Para isso, é preciso que se envolva
as pessoas, é preciso que as pessoas sintam a CPLP no seu dia a dia. E eu daria
particular atenção aos jovens, porque eles é que são o futuro da organização, o
futuro dos países. E é preciso que, ao nível da CPLP, se encontre uma forma
para que os jovens possam interagir entre si, se conhecer entre si, e possam se
rever no projeto da CPLP e assumir-se como tal.

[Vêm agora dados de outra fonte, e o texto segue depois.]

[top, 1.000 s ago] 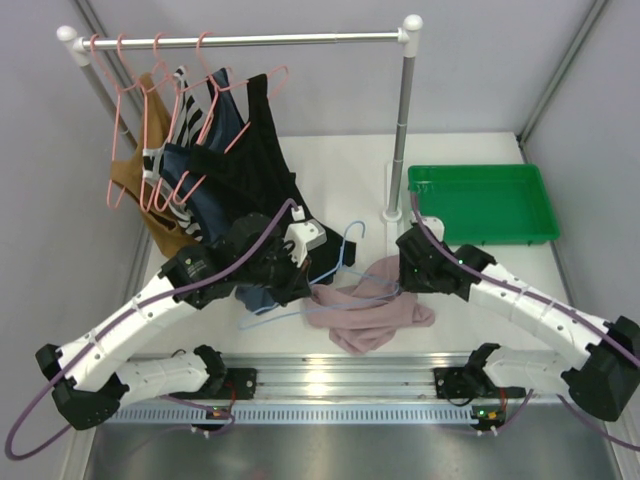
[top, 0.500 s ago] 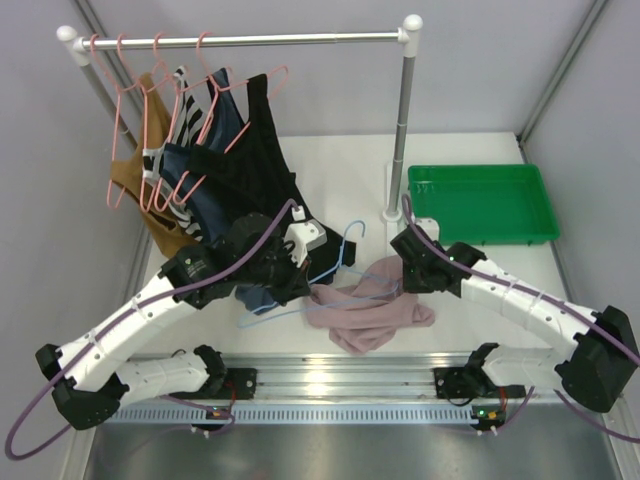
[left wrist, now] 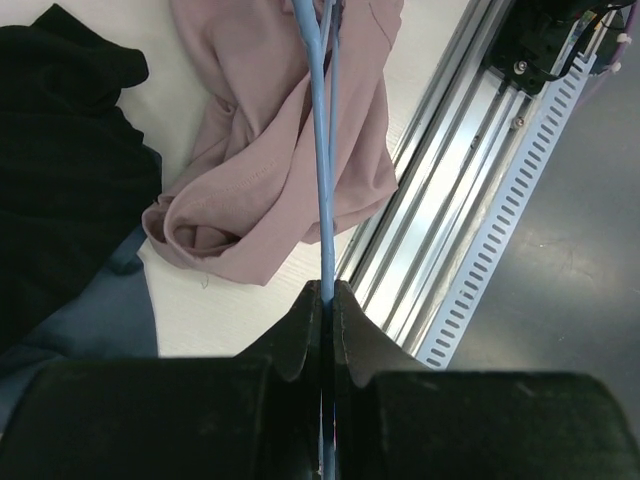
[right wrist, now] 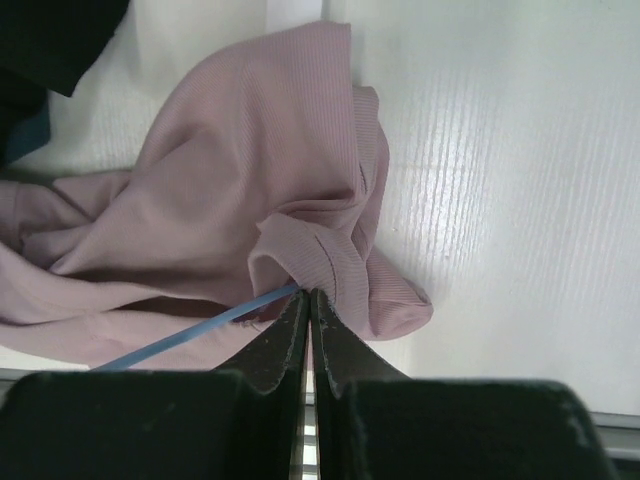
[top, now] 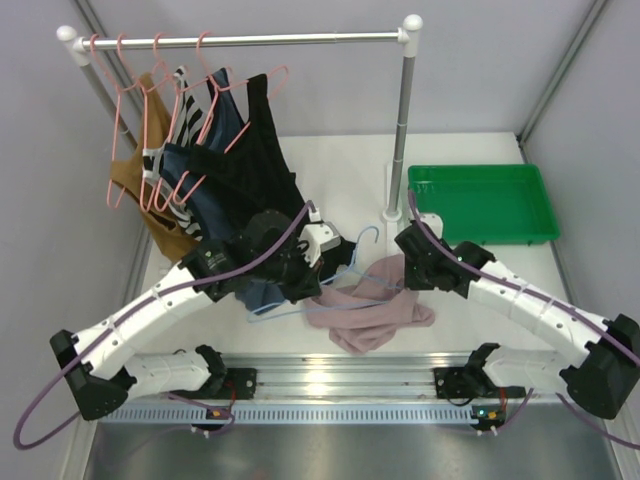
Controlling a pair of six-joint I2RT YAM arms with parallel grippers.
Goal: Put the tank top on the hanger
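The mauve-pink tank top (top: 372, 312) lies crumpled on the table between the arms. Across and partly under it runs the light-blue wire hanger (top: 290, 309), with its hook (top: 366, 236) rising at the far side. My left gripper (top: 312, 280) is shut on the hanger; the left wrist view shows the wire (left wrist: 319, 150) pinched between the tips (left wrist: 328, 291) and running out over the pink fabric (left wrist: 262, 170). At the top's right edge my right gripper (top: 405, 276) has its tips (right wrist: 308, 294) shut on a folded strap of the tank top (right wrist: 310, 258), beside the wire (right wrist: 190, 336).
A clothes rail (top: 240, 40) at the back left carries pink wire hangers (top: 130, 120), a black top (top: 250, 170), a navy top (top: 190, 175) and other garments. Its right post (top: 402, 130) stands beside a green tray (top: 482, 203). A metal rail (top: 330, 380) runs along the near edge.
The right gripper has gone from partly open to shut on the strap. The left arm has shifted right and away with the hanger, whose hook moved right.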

Queremos trabalhar ao nível do Fórum
da Juventude da CPLP nessa perspetiva. Queremos também envolver os media, creio
que têm uma papel muito importante na divulgação daquilo que faz a CPLP, para
que as pessoas acompanhem o dia a dia da CPLP, mas também é preciso que cada
Estado-membro da CPLP assuma esse desafio de fazer com que as pessoas conheçam
a CPLP.
Crise prolongada na Guiné-Bissau preocupa CPLP
DW-África: A propósito da Nova Visão
Estratégica, o que poderá acontecer no plano económico na relação entre os
países da CPLP?
MCS: Acho
que seria um pouco irresponsabilidade da minha parte querer antever, sobretudo
num mundo em que as coisas acontecem de forma tão rápida como hoje. Fazer um
prognóstico para os próximos 20 anos pode ser uma utopia.
A Nova Visão Estratégica foi aprovada
para um período de dez anos e orienta numa aposta particular na cooperação económica
e empresarial, porque reconhece-se a necessidade da CPLP não desvirtuar os
objetivos para que foi criada. A CPLP deve continuar a ser essa organização
baseada na língua comum, que promove a cultura lusófona.
É um espaço de concertação
político-diplomática entre os Estados-membros. É um espaço de cooperação
estratégica. Mas, também olhando para o mundo de hoje e as potencialidades que
representam os países da Comunidade, deve-se também além disso apostar na cooperação
económica e empresarial - até porque quando os países cooperam entre si
economicamente, fica muito mais fácil a cooperação nos outros domínios.
Acredito que sim, este vai ser um rumo necessário
em que a CPLP irá enveredar-se nos próximos anos.